> Work to complete
Determine how many lines in the entries below contain "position", and output that number alone.

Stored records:
==================================================

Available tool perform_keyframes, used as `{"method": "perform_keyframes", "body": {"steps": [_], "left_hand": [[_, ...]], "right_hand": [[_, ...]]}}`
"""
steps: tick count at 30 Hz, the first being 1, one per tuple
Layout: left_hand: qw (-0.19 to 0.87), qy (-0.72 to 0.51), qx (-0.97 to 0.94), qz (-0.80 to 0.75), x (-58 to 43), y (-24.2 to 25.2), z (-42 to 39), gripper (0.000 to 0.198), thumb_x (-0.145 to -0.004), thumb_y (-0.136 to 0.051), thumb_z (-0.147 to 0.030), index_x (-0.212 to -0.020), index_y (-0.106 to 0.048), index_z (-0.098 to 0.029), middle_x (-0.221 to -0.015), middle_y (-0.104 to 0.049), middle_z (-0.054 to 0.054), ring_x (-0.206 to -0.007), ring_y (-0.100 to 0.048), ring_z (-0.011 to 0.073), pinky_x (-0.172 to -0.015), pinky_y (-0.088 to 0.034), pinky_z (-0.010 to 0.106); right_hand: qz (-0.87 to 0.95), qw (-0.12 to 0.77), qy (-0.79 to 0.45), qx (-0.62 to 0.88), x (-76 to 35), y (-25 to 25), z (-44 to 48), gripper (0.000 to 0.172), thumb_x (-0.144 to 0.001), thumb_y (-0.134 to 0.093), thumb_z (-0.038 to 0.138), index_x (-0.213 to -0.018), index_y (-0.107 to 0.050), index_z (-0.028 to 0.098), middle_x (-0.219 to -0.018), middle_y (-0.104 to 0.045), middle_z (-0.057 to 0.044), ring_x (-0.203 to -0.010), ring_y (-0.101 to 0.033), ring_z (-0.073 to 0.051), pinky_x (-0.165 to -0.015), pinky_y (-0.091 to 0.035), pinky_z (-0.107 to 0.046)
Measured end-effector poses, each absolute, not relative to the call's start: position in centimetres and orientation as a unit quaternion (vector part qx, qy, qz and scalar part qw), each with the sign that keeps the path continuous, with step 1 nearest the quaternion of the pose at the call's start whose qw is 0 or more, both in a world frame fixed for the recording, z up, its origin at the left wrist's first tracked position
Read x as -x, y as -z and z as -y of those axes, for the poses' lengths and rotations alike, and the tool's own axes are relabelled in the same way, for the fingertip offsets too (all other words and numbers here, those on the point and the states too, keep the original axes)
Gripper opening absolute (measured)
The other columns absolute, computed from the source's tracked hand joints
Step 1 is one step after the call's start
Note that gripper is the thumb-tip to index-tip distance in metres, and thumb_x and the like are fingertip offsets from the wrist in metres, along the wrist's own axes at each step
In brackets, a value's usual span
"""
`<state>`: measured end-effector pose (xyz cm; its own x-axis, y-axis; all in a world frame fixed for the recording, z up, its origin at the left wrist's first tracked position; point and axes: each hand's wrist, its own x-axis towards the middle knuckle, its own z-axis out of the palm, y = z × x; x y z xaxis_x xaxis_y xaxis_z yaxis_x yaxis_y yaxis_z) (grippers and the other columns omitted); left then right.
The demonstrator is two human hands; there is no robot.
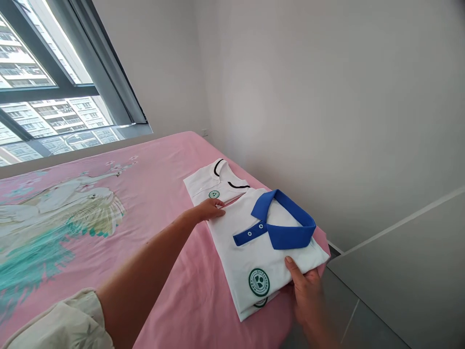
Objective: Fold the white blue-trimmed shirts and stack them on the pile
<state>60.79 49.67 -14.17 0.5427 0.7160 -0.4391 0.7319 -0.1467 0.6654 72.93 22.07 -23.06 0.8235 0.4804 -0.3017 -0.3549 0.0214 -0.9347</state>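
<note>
A folded white polo shirt with a blue collar (261,247) and a round green badge lies near the bed's right edge. It seems to rest on another folded white shirt whose badge shows just beneath. My right hand (307,291) grips its near right corner, thumb on top. My left hand (209,209) holds the far left corner, fingers curled at the edge. Behind lies a second folded white shirt with black collar trim (214,182), partly under the blue-collared one.
The pink bedsheet (145,194) bears a large teal and white printed figure at the left. A grey wall runs close along the bed's right side, with grey floor below. A big window stands at the back left.
</note>
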Motion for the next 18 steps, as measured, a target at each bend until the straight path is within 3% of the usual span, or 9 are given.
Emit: {"method": "perform_keyframes", "body": {"steps": [6, 10, 12, 14, 16, 18], "left_hand": [[0.471, -0.042, -0.733, -0.489, -58.4, 15.8, -49.8, 0.047, -0.063, -0.065, -0.029, -0.109, -0.061, -0.020, -0.080, -0.060, 0.001, -0.066, -0.056, 0.0117, -0.055, -0.046, 0.021], [0.437, -0.080, -0.737, -0.509, -58.1, 16.1, -49.1, 0.038, -0.065, -0.065, -0.031, -0.100, -0.065, -0.016, -0.076, -0.060, 0.003, -0.066, -0.058, 0.0153, -0.060, -0.049, 0.028], [0.400, -0.121, -0.737, -0.531, -57.7, 16.4, -47.6, 0.037, -0.071, -0.059, -0.034, -0.104, -0.063, -0.017, -0.088, -0.062, 0.007, -0.082, -0.060, 0.0212, -0.072, -0.050, 0.035], [0.342, -0.189, -0.760, -0.519, -56.9, 17.0, -45.0, 0.038, -0.077, -0.050, -0.029, -0.113, -0.058, -0.020, -0.108, -0.059, 0.009, -0.106, -0.053, 0.0247, -0.091, -0.044, 0.041], [0.262, -0.254, -0.832, -0.417, -55.6, 17.8, -41.5, 0.042, -0.076, -0.047, -0.020, -0.118, -0.053, -0.022, -0.121, -0.053, 0.009, -0.120, -0.044, 0.0244, -0.101, -0.035, 0.042], [0.183, -0.269, -0.913, -0.248, -54.1, 18.8, -37.9, 0.046, -0.074, -0.047, -0.013, -0.119, -0.051, -0.022, -0.124, -0.053, 0.009, -0.121, -0.043, 0.0241, -0.103, -0.034, 0.044]], "right_hand": [[0.059, 0.737, -0.290, 0.608, -72.5, 23.1, -21.9, 0.077, -0.065, -0.072, 0.035, -0.136, -0.041, 0.025, -0.120, -0.062, -0.004, -0.107, -0.059, -0.026, -0.090, -0.050, -0.039], [0.043, 0.743, -0.290, 0.601, -72.0, 22.6, -21.9, 0.076, -0.065, -0.072, 0.033, -0.135, -0.043, 0.026, -0.119, -0.062, -0.004, -0.106, -0.059, -0.025, -0.094, -0.048, -0.039], [0.049, 0.750, -0.289, 0.592, -71.9, 22.5, -21.8, 0.074, -0.067, -0.071, 0.034, -0.134, -0.043, 0.027, -0.120, -0.062, -0.003, -0.106, -0.059, -0.023, -0.096, -0.047, -0.039], [0.051, 0.752, -0.301, 0.584, -72.1, 22.4, -21.6, 0.073, -0.068, -0.071, 0.036, -0.134, -0.042, 0.028, -0.119, -0.062, -0.003, -0.105, -0.060, -0.023, -0.093, -0.049, -0.039], [0.045, 0.744, -0.323, 0.583, -72.2, 22.2, -21.4, 0.073, -0.069, -0.071, 0.039, -0.134, -0.040, 0.029, -0.115, -0.064, -0.003, -0.101, -0.062, -0.024, -0.086, -0.052, -0.040], [0.041, 0.735, -0.341, 0.584, -72.4, 22.0, -21.2, 0.073, -0.069, -0.071, 0.041, -0.134, -0.040, 0.029, -0.109, -0.066, -0.004, -0.095, -0.064, -0.025, -0.079, -0.055, -0.039]]}}
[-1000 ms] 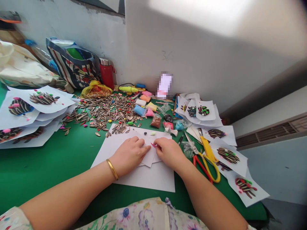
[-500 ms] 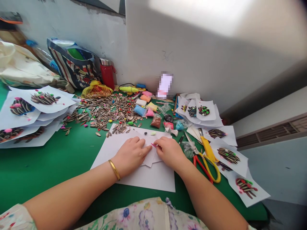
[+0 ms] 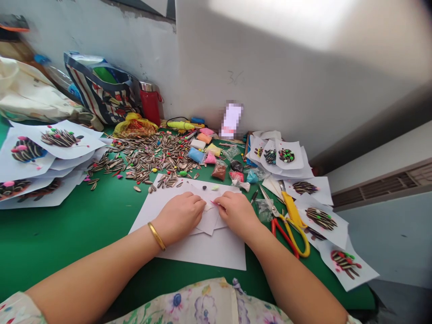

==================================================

> Answer area
2